# Task
Every line with the string "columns" must be copied from the entries below.

# Dataset excerpts
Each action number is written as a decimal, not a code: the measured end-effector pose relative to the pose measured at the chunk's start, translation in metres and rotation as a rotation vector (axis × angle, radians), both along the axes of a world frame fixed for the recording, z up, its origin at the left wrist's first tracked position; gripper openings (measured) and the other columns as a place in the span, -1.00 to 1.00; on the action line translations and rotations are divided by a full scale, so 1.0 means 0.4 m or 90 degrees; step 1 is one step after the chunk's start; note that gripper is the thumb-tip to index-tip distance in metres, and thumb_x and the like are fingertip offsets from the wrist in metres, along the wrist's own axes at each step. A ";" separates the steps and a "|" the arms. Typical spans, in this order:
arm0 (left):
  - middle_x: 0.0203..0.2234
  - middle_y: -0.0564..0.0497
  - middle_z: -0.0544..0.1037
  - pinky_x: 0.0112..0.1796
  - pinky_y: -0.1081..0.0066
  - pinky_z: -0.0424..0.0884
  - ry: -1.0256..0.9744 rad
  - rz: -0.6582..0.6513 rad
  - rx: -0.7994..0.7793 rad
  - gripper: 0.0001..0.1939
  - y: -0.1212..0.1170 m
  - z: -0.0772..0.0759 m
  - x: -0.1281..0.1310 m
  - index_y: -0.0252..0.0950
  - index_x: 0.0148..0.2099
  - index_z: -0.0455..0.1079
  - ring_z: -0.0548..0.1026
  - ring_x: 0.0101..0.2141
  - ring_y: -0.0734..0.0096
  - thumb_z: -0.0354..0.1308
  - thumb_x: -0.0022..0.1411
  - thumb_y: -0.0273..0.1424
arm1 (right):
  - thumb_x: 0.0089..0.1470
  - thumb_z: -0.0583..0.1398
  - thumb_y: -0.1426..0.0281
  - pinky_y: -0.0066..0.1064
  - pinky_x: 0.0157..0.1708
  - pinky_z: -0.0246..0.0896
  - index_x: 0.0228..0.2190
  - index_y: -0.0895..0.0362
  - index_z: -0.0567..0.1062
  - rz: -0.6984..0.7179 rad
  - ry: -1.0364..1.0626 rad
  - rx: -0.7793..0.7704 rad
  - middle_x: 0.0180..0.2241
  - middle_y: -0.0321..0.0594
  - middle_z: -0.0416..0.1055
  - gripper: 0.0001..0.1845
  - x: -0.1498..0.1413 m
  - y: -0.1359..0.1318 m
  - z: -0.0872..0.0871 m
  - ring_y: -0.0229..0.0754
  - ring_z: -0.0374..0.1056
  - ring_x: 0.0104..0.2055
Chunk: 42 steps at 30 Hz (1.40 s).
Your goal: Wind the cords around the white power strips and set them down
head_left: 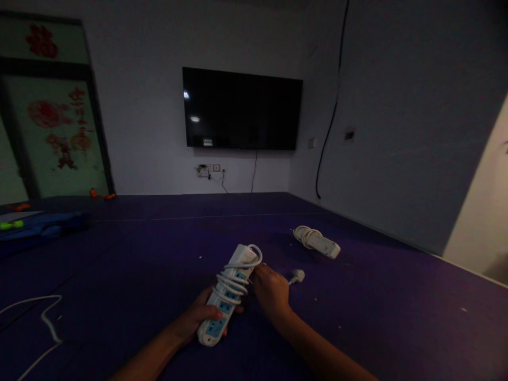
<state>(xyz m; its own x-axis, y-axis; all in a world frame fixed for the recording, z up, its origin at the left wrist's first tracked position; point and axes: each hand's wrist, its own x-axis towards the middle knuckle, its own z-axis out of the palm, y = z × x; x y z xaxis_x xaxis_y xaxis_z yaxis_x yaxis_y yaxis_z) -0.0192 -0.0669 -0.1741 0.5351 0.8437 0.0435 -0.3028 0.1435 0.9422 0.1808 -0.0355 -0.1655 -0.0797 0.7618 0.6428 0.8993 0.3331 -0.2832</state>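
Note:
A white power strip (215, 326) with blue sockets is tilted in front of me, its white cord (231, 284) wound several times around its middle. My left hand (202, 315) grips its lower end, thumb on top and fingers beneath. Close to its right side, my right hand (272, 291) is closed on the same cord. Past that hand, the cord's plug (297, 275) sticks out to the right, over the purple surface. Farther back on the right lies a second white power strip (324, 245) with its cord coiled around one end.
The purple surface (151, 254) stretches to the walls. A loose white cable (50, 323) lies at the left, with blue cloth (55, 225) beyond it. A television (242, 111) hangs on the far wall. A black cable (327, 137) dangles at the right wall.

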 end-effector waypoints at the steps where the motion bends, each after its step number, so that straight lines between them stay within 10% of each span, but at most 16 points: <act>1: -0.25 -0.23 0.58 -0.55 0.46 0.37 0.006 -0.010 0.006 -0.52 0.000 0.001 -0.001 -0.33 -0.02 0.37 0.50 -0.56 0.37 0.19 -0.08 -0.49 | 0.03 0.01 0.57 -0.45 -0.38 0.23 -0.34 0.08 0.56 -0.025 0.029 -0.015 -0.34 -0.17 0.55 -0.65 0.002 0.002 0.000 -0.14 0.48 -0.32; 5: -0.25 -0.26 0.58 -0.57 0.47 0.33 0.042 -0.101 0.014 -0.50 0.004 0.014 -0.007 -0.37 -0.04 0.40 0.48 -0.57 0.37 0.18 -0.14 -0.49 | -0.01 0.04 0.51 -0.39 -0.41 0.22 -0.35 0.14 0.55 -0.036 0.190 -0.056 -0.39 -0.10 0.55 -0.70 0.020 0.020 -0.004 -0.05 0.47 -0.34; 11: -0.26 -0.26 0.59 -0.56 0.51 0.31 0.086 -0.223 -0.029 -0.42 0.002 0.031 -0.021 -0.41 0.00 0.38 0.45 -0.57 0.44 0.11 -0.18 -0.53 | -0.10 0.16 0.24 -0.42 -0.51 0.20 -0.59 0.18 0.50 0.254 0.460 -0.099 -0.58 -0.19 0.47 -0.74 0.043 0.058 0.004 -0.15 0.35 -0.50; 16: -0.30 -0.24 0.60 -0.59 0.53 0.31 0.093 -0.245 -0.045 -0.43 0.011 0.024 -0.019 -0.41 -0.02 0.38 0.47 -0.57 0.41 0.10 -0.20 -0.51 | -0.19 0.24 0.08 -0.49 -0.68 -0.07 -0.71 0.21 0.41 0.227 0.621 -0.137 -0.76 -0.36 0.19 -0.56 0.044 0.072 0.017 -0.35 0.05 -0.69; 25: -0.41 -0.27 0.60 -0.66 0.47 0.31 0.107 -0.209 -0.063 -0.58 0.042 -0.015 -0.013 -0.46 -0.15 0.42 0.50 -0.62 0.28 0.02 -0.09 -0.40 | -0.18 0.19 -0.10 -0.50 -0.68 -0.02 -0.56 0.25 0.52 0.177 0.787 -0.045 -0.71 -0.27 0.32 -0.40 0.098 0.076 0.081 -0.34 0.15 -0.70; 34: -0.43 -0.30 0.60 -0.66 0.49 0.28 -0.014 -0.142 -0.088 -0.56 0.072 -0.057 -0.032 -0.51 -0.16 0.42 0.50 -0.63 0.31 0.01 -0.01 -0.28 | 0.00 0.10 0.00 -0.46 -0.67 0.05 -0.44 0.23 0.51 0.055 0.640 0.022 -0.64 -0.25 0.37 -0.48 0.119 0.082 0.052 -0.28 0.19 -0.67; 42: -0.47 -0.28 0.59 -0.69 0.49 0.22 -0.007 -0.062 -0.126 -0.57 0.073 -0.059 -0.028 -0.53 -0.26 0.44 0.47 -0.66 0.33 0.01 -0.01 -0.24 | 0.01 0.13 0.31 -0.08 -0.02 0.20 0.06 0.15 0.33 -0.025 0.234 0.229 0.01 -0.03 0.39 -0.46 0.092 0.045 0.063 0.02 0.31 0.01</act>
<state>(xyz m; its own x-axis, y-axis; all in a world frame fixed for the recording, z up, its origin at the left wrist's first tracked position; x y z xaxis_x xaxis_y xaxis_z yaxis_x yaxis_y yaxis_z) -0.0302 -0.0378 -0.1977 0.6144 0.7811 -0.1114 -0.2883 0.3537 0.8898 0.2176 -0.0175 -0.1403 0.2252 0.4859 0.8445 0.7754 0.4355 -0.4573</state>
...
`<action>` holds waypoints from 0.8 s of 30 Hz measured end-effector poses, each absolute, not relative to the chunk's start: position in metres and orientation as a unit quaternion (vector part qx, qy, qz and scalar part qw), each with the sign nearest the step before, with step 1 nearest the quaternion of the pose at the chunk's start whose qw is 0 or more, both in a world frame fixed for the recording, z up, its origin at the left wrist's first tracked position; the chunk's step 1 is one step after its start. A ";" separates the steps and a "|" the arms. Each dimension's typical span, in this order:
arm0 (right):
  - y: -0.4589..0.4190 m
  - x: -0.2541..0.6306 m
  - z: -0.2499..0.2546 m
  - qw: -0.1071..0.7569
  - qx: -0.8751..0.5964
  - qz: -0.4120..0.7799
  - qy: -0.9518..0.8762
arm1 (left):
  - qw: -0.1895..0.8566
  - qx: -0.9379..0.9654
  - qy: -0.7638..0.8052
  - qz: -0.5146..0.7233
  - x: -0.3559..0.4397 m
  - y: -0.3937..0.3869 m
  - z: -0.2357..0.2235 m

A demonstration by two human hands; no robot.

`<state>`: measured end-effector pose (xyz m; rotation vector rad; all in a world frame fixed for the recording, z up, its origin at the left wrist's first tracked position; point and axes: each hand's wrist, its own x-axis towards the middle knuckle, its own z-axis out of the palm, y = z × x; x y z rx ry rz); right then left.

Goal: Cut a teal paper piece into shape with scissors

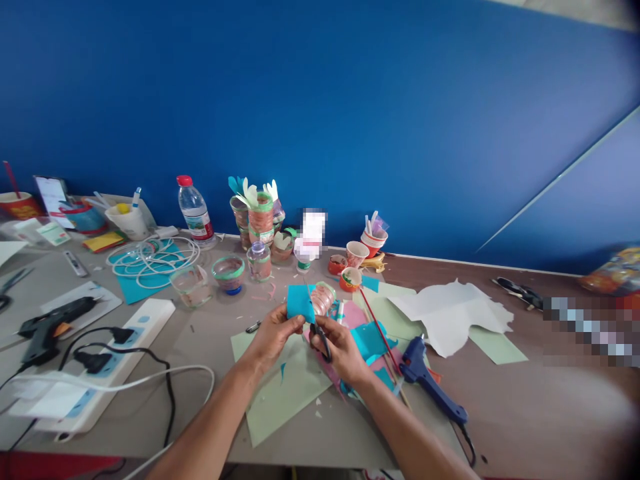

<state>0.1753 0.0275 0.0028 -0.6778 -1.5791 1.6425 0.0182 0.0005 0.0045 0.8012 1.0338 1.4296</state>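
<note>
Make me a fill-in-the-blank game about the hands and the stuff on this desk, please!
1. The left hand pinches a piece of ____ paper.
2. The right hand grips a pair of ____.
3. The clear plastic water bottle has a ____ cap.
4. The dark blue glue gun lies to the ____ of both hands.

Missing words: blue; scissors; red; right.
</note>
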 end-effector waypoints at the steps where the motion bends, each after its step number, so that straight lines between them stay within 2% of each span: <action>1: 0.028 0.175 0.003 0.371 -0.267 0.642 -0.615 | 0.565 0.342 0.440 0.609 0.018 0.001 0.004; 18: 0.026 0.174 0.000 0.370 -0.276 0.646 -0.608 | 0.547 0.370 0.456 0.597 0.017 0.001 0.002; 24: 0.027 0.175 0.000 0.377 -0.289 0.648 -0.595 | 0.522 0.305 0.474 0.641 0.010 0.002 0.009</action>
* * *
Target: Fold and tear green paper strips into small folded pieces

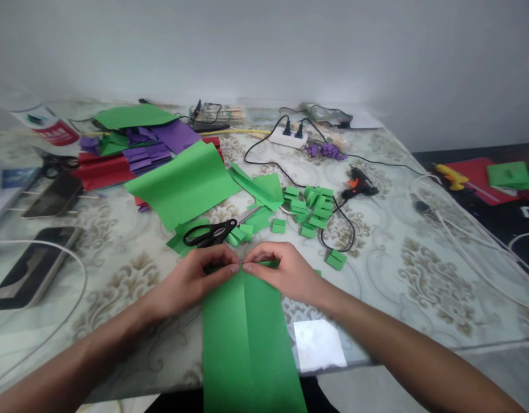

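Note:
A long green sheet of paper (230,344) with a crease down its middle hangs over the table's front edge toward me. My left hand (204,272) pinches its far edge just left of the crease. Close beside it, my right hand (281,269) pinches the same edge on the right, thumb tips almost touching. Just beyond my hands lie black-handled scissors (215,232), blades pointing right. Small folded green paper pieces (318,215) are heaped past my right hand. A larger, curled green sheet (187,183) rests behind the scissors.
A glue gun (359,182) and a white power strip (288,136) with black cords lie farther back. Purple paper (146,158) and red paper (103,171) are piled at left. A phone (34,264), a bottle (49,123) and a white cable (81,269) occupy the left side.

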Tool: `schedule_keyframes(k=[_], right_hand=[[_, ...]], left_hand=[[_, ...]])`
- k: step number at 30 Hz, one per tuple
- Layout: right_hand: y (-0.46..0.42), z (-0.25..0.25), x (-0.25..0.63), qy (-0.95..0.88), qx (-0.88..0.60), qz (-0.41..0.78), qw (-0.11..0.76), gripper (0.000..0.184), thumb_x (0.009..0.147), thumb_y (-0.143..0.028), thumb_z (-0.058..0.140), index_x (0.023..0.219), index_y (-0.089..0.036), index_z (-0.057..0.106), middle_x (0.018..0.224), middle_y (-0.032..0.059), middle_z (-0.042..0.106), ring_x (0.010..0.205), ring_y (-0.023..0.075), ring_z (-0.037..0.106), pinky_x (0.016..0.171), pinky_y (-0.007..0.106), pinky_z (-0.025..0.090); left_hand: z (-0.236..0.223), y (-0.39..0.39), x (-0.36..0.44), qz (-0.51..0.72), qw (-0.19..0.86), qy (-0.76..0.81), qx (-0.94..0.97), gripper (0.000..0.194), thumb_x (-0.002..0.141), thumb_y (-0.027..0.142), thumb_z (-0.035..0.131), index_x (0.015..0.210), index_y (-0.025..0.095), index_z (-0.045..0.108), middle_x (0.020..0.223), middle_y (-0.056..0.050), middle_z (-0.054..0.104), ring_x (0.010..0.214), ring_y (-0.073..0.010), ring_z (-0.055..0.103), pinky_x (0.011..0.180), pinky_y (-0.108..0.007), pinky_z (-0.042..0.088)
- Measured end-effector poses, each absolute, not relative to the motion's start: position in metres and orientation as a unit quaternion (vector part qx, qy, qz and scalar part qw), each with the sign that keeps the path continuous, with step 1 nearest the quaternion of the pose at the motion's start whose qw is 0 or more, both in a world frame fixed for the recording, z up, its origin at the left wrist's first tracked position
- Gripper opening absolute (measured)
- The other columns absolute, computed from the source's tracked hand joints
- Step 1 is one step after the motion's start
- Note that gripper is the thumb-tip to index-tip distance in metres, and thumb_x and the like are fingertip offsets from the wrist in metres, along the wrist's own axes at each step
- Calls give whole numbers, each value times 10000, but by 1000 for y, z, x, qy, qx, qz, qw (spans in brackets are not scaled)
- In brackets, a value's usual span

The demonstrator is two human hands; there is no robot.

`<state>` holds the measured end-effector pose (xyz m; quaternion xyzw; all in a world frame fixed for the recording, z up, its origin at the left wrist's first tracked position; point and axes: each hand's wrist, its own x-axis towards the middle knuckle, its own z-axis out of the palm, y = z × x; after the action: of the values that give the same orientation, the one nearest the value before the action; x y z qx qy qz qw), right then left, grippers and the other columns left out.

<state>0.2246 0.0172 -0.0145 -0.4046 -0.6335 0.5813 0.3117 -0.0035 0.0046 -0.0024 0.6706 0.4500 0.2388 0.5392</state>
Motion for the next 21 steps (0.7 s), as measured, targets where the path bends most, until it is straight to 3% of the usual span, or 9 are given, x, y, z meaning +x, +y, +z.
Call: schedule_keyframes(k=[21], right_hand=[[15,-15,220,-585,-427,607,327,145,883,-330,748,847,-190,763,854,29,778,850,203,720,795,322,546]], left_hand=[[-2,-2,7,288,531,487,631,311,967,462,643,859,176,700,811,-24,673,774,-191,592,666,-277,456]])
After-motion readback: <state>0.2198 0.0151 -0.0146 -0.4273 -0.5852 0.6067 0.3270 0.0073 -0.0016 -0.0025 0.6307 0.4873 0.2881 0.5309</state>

# Worked solution
Each action number is written as a decimal, not a code: the measured end-effector pose relative to the pose measured at the chunk's start, translation in metres and rotation as a rotation vector (axis × angle, radians), both along the axes of a world frame fixed for the recording, z up, its origin at the left wrist's first tracked position; gripper openings (measured) and the other columns as a place in the span, -1.00 to 1.00; on the action line translations and rotations are divided by a full scale, so 1.0 means 0.4 m or 90 degrees; step 1 is one step after the chunk's start; note that gripper is the thumb-tip to index-tip distance in metres, and thumb_x and the like are fingertip offsets from the wrist in metres, along the wrist's own axes at each step. A ";" separates the steps and a "|" the arms. Typical spans, in this order:
- The other columns absolute, computed from the source's tracked hand joints
`<state>` holds the measured end-effector pose (xyz m; quaternion xyzw; all in a world frame fixed for the recording, z up, its origin at the left wrist's first tracked position; point and axes: each hand's wrist, its own x-axis towards the middle knuckle, its own z-axis out of the palm, y = z × x; after the action: of the values that give the same orientation, the one nearest the value before the action; x y z qx qy qz qw), right then left, grippers and the other columns left out.

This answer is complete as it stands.